Three guys are hiking through the woods when they find a lamp. One of them picks it up, rubs it, and out pops a Genie.
It booms "You have finally freed me after all these years, so I'll grant each one of you 3 wishes." The first guy immediately blurts out "I want a billion dollars." POOF, he's holding a printout that shows his account balance is now in fact 1,000,000,003.50
The second man thinks for a bit, then says "I want to be the richest man alive." POOF, he's holding papers showing his net worth is now well over 100 billion.
The third guy thinks even longer about his wish, then says "I want my left arm to rotate clockwise for the rest of my life." POOF, his arm starts rotating.
The Genie tells them it's time for their second wish.
First guy says: "I want to be married to the most beautiful woman on earth." POOF, a stunning beauty wraps herself around his arm.
Second guy says "I want to be good-looking and charismatic, so I can have every girl I want." POOF, his looks change and the first guy's wife immediately starts flirting with him.
Third guy says "I want my right arm to rotate counter-clockwise until I die." POOF, now both his arms are rotating, in opposite directions.
The genie tells them to think very carefully about their third wish.
First guy does, and after a while says "I never want to become sick or injured, I want to stay healthy until I die." POOF, his complexion improves, his acne is gone and his knees don't bother him any more.
Second guy says "I never want to grow old. I want to stay 29 forever." POOF, he looks younger already.
Third guy smiles triumphantly and says "My last wish is for my head to nod back and forth until I die" POOF, he's now nodding his head and still flailing his arms around.

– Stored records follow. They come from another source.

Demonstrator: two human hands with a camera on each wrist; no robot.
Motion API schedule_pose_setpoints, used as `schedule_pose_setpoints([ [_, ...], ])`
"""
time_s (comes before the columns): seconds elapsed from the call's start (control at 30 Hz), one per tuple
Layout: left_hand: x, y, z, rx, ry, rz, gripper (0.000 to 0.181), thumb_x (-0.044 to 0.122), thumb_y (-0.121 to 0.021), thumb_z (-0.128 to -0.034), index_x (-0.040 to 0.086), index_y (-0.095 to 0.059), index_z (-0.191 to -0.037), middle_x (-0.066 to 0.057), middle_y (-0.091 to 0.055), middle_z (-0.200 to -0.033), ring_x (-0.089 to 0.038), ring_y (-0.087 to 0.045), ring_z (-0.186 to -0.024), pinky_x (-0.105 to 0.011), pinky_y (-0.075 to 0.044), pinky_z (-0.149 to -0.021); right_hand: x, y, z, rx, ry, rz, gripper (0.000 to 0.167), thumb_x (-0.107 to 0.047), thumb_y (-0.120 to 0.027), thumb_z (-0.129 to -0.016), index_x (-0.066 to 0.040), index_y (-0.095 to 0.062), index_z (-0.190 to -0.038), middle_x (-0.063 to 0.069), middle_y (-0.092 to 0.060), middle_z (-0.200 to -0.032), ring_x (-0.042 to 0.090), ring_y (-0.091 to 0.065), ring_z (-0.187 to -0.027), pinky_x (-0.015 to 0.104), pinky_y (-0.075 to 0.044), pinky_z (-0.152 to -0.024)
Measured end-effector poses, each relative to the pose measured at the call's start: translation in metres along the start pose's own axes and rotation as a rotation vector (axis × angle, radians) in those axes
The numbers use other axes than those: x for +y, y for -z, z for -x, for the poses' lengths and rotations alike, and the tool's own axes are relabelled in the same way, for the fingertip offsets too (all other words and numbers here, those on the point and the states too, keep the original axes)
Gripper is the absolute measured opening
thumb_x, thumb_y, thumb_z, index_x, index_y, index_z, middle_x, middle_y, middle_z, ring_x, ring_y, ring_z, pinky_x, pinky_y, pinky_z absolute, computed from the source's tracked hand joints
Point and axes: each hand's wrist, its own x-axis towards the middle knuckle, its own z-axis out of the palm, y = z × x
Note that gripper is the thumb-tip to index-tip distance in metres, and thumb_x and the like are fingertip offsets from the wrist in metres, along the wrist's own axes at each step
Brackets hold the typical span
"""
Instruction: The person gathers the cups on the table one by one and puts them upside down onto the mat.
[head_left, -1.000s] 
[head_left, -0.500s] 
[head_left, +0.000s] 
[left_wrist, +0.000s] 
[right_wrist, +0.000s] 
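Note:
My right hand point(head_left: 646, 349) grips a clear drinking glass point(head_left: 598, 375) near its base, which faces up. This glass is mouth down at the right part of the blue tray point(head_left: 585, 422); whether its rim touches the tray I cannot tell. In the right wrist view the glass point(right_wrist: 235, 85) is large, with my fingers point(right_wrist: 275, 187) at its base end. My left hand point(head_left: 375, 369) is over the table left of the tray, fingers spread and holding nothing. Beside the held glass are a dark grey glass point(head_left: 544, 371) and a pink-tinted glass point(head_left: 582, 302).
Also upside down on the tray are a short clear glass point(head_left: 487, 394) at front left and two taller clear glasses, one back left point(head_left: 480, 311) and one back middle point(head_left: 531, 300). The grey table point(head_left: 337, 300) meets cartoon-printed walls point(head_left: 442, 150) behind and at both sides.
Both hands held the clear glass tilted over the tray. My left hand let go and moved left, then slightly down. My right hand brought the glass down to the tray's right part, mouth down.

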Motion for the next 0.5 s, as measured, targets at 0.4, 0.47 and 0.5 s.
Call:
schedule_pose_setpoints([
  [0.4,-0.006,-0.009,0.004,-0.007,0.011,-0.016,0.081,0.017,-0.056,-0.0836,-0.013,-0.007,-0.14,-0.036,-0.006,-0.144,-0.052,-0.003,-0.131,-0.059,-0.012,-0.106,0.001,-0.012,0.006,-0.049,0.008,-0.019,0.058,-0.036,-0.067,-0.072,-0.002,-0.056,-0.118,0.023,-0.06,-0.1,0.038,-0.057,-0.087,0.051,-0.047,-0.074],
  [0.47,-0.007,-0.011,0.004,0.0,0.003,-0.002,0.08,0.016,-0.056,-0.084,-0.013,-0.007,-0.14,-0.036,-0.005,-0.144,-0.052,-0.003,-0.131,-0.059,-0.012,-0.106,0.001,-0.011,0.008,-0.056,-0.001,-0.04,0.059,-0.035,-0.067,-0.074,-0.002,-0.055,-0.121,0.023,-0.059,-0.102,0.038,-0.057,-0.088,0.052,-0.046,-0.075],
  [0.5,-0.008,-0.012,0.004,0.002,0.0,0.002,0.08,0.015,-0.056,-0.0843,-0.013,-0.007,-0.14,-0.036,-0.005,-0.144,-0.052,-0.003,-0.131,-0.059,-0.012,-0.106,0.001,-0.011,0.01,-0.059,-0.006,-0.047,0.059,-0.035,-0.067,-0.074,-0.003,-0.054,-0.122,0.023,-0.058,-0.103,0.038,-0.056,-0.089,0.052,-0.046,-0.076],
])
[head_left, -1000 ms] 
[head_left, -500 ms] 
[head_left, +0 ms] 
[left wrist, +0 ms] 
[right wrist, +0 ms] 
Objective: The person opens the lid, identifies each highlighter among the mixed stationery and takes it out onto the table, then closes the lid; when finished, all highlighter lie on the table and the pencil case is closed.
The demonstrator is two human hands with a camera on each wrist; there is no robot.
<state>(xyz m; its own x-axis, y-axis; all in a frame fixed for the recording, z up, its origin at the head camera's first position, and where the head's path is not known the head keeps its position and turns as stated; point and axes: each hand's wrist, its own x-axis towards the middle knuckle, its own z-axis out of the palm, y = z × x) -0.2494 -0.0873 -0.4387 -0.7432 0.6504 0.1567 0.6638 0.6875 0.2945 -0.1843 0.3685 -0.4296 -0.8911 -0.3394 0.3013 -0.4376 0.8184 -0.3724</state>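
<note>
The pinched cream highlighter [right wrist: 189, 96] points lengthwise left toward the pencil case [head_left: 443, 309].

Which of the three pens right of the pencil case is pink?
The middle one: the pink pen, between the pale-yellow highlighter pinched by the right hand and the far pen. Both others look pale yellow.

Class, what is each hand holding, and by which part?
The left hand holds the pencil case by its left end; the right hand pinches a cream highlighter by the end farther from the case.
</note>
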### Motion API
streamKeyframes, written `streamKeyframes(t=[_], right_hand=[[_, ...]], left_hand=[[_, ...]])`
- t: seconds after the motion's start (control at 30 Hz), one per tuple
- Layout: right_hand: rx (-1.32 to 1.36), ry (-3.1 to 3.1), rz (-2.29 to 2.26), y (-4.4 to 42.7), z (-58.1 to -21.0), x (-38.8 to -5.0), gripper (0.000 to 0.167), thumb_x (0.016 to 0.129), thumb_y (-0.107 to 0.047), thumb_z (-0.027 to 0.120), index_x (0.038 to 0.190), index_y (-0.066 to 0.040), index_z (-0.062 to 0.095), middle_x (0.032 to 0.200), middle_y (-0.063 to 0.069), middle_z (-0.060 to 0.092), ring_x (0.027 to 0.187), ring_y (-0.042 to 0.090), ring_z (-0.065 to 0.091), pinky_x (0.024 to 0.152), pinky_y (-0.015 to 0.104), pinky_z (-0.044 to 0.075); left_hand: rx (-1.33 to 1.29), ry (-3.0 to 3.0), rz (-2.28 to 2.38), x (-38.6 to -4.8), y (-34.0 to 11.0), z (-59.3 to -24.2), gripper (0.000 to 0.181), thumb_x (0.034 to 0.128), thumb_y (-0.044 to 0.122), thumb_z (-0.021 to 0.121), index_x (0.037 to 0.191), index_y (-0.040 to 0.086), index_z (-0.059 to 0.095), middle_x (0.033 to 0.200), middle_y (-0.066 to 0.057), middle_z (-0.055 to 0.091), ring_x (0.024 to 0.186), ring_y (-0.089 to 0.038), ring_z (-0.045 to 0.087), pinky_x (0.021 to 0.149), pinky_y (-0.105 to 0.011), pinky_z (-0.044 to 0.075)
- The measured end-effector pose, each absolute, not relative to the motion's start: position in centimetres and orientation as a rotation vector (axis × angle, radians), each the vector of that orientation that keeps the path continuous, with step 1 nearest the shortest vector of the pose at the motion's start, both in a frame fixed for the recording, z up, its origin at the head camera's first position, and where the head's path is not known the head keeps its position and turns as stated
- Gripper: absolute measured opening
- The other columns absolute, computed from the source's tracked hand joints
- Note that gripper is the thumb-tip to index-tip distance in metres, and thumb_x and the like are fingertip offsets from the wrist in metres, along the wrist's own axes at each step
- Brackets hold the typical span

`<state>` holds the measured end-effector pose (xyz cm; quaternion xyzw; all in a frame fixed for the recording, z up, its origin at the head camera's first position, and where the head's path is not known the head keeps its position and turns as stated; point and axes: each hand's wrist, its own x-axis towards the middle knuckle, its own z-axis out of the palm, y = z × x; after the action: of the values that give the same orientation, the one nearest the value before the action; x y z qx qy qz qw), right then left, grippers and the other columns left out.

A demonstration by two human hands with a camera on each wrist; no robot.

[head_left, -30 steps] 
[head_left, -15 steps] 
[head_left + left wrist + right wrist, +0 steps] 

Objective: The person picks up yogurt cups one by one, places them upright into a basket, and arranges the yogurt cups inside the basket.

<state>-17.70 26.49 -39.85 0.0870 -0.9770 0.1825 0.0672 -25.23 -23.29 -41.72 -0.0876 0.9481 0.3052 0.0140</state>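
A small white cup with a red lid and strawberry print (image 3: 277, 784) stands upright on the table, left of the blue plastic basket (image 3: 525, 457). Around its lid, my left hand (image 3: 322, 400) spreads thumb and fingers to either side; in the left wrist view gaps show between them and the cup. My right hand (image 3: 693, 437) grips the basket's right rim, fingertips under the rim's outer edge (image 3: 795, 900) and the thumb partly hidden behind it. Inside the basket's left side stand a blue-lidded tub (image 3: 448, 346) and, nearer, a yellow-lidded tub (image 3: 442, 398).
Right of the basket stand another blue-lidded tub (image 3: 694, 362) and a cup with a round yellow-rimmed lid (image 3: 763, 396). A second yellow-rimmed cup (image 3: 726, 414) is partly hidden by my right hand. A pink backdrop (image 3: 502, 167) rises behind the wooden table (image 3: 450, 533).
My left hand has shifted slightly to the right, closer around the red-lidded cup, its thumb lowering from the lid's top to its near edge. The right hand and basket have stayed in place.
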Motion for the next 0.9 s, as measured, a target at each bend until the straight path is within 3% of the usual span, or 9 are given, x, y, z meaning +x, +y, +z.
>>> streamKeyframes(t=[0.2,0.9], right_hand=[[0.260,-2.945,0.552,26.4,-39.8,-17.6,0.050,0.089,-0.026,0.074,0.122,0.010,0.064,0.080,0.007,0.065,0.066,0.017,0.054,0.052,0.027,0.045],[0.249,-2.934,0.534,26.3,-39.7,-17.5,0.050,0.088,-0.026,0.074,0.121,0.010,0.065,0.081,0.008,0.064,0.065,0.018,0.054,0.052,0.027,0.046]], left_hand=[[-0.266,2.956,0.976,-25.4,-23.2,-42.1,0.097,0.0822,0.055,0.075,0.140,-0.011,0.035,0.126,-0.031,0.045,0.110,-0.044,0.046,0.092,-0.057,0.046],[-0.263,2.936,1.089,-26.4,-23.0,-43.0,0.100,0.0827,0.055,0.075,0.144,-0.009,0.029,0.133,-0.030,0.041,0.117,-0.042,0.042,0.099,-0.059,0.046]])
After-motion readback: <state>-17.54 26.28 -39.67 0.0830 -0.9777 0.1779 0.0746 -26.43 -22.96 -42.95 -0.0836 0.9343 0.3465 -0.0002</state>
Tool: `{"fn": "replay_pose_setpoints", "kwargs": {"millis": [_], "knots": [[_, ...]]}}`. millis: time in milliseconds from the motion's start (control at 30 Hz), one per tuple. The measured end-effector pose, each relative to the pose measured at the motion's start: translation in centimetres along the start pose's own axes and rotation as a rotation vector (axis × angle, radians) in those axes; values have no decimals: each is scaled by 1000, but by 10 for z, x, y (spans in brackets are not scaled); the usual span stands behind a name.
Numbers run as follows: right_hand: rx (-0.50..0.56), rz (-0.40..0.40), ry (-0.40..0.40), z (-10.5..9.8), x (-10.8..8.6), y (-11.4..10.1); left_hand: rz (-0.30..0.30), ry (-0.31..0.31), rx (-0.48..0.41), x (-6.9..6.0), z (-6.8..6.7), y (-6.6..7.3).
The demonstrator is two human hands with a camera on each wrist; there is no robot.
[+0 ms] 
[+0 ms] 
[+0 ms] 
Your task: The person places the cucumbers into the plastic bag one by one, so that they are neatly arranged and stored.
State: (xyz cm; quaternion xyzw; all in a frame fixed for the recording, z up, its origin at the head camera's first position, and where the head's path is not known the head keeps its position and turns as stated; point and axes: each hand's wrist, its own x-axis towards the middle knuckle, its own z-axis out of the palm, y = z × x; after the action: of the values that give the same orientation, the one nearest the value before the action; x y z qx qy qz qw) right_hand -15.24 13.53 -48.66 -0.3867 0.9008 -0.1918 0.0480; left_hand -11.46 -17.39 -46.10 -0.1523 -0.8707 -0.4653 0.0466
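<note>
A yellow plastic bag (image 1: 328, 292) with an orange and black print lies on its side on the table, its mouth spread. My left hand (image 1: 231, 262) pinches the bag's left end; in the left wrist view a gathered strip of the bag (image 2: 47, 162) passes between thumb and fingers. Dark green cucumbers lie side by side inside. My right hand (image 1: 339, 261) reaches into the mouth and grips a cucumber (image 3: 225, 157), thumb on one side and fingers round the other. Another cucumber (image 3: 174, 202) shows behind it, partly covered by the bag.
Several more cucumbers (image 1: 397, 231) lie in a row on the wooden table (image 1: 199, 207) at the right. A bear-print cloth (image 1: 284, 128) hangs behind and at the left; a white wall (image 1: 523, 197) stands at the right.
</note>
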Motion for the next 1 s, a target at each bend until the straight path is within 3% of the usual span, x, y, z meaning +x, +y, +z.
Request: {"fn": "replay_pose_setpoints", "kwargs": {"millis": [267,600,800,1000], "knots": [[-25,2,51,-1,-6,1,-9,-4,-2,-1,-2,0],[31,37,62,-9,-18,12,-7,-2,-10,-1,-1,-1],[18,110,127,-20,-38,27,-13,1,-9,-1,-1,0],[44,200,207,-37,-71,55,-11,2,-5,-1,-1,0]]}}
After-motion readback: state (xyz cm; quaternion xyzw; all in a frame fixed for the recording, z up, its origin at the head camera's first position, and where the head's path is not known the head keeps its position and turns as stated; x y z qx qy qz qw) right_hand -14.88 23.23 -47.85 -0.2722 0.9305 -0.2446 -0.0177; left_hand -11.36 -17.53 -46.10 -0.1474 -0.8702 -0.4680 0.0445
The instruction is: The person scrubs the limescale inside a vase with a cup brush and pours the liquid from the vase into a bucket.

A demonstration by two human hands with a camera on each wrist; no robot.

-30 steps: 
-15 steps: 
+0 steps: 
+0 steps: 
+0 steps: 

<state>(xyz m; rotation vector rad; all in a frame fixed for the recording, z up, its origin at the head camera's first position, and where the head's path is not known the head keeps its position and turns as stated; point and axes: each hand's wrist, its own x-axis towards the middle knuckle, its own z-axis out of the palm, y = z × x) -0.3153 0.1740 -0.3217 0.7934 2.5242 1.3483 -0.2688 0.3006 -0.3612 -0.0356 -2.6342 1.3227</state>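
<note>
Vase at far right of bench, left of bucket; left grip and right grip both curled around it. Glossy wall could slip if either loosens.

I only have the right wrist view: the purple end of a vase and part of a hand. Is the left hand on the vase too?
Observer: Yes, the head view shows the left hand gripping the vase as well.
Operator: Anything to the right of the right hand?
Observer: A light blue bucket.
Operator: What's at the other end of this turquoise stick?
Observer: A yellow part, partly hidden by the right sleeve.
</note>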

The genie wishes them good luck, disappears, and the men soon go their separate ways.
Many years later they meet again and chat about how things have been going. First guy is ecstatic: "I've invested the money and multiplied it many times over, so me and my family will be among the richest of the rich pretty much forever. My wife is a great and takes good care of me" Second guy smiles and says "Well, I built charities worldwide with a fraction of my wealth, I'm still the richest guy alive and also revered for my good deeds. I haven't aged a day since we last met, and yes, your wife is wildly in love with me."
Third guy walks in, flailing his arms around and nodding his head, and says:
"Guys, I think I messed up."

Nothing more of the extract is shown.